# [REQUIRED WORK]
How many lines of the data contain the word "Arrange"? Give only that number.

:::::

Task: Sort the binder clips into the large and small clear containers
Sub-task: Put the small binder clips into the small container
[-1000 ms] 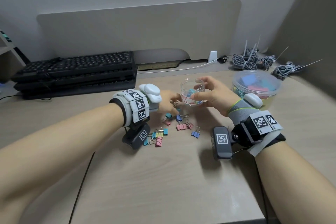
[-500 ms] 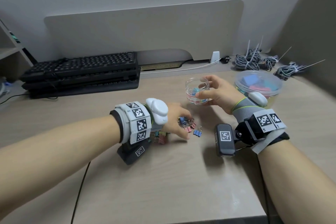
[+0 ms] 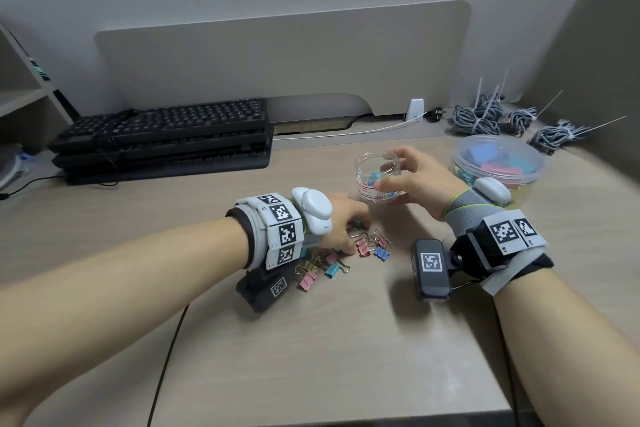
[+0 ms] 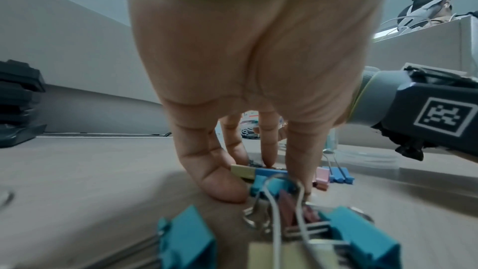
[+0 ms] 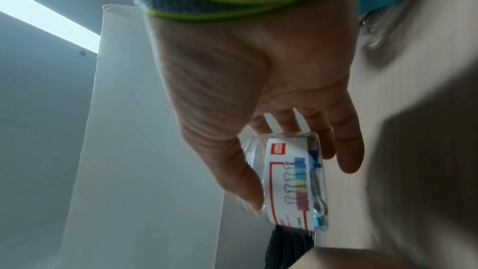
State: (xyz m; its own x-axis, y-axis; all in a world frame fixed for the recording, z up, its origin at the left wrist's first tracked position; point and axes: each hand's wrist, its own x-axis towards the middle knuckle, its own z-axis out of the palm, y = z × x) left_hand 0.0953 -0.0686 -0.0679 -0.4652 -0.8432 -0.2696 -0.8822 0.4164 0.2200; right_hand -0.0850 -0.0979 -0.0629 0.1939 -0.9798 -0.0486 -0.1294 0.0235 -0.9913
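Observation:
My right hand (image 3: 388, 170) grips the small clear jar (image 3: 370, 174) by its side, just above the desk; a few small clips lie inside. In the right wrist view my right hand (image 5: 297, 181) wraps the jar (image 5: 284, 169) around its label. My left hand (image 3: 349, 229) is down on the pile of small coloured binder clips (image 3: 363, 247), its fingertips pinching a few. In the left wrist view my left hand (image 4: 266, 179) closes on a blue and a yellow clip (image 4: 269, 182). The large clear container (image 3: 540, 168), holding large clips, stands behind my right wrist.
Stacked black keyboards (image 3: 162, 139) sit at the back left. Tied cable bundles (image 3: 485, 116) lie at the back right, with a beige divider panel (image 3: 284, 59) behind the desk. More loose clips (image 3: 320, 269) lie under my left wrist. Another person (image 4: 434, 5) shows beyond the partition.
My left hand came back from beside the jar to the clip pile and closed its fingers on some clips. My right hand kept hold of the jar.

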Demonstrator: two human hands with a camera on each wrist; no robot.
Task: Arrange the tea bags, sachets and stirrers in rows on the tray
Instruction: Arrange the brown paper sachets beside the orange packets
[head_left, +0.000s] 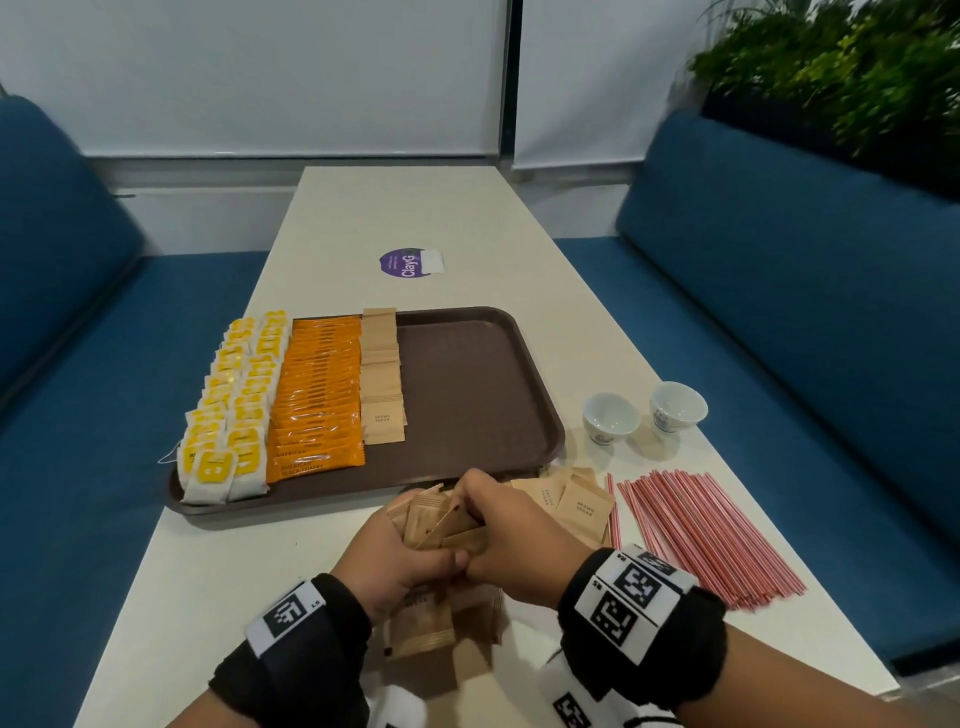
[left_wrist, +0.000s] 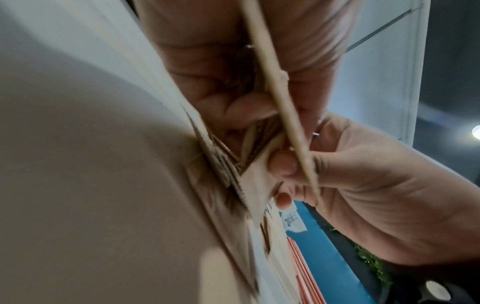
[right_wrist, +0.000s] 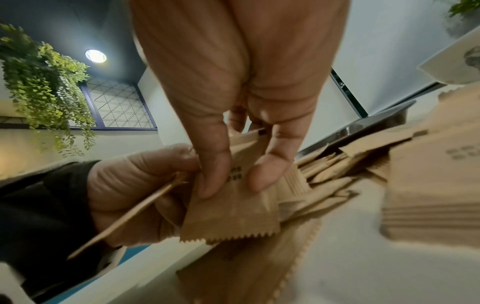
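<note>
Both hands (head_left: 436, 551) gripping brown sachets (head_left: 441, 519), stirrers (head_left: 706, 535) right, cups (head_left: 610, 417) beyond

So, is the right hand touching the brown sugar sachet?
Touching. In the right wrist view, the right hand pinches the brown sugar sachet between thumb and finger.

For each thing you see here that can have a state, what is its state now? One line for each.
Tray: partly filled, right side bare.
Tea bags: in rows on tray.
Orange coffee sachets: in a row on tray.
Brown sugar sachets: bunch held in both hands.
Stirrers: lying on table.
Cups: upright.
Left hand: gripping sachets.
Right hand: pinching a sachet.
</note>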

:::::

# [YOUR SOLUTION]
2